Google Compute Engine: Preemptible VMs and Cost Optimization
Save up to 91% on compute costs with GCE Preemptible and Spot VMs. Learn instance selection, interruption handling, and cost optimization strategies.
Google Compute Engine offers aggressive discounts through Preemptible VMs (up to 80% off) and the newer Spot VMs (up to 91% off). Both can be terminated with 30 seconds notice, but with the right architecture, they’re production-ready for many workloads.
Preemptible vs Spot VMs
| Feature | Preemptible | Spot |
|---|---|---|
| Max lifetime | 24 hours | Unlimited |
| Termination notice | 30 seconds | 30 seconds |
| Discount | Up to 80% | Up to 91% |
| Availability | Limited | Better availability |
| Pricing model | Fixed discount | Dynamic (like AWS Spot) |
Recommendation: Use Spot VMs for new workloads.
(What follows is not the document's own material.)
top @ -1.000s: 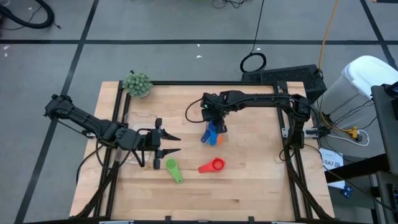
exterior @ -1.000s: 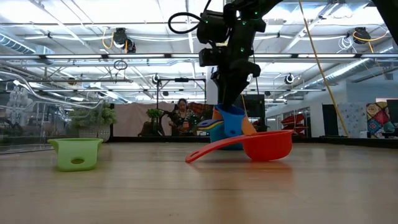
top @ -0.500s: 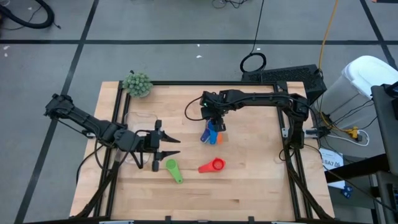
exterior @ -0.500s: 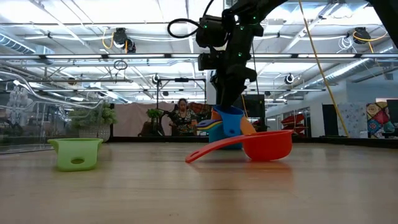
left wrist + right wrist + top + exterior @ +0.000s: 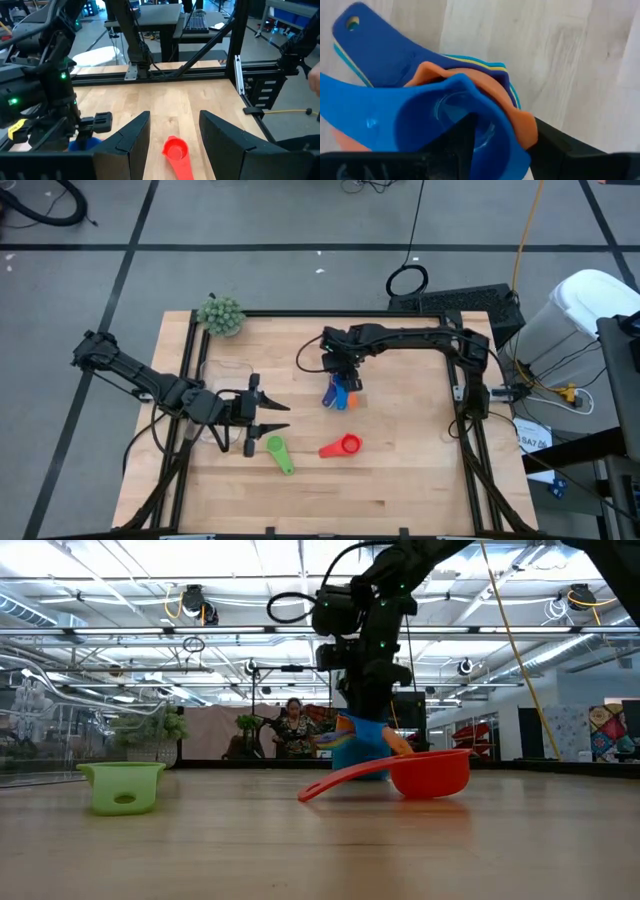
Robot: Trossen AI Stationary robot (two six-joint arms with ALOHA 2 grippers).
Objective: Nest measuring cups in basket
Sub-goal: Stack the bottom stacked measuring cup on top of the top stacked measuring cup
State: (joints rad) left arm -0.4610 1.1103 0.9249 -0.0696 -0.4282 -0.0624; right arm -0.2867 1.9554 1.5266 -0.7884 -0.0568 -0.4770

Preemptible is legacy.
Creating Spot VMs
gcloud CLI
# Create a Spot VM
gcloud compute instances create worker-1 \
--zone=us-central1-a \
--machine-type=n2-standard-4 \
--provisioning-model=SPOT \
--instance-termination-action=STOP \
--image-family=debian-12 \
--image-project=debian-cloud \
--boot-disk-size=100GB \
--boot-disk-type=pd-ssd \
--metadata=startup-script='#!/bin/bash
apt-get update
apt-get install -y docker.io
systemctl start docker
docker pull myapp:latest
docker run -d myapp:latest'
# Create with maintenance-insensitive (no live migration)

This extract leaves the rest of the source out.